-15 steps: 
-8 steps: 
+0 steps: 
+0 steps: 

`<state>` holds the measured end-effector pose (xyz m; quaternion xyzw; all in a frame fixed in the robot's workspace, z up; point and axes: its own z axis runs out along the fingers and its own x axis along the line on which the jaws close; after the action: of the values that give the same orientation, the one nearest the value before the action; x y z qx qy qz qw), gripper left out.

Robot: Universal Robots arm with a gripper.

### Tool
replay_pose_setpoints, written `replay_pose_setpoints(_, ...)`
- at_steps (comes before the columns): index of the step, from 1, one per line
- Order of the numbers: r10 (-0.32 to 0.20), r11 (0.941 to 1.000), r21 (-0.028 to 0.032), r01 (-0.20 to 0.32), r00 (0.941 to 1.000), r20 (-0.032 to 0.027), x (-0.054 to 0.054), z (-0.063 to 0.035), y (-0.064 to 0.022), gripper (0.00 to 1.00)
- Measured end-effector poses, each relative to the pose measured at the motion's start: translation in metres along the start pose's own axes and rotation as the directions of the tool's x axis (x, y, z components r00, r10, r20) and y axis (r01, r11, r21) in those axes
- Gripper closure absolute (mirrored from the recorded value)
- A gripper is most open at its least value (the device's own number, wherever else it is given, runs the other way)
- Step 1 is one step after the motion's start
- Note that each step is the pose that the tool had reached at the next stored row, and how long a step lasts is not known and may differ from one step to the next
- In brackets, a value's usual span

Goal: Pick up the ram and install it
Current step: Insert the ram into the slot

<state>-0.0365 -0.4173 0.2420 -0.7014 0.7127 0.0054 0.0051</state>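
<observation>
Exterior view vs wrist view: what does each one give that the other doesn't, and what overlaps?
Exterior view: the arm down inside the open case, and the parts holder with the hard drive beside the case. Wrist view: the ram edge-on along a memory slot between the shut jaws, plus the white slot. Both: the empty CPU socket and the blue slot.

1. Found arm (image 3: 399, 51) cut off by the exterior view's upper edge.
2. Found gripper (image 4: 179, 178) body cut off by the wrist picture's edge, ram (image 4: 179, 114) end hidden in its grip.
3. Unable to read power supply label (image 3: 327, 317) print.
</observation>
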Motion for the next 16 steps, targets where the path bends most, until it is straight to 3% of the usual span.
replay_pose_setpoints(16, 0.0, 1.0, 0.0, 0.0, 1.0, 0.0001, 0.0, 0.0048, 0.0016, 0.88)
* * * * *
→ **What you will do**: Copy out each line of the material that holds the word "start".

→ **Exercise output**:
- Measured end-effector poses, each relative to the pose measured at the motion's start: translation in metres along the start pose's own axes and rotation as the directions of the tool's x axis (x, y, z components r00, r10, r20) and y axis (r01, r11, r21) in those axes
- Step 1 is one step after the motion's start

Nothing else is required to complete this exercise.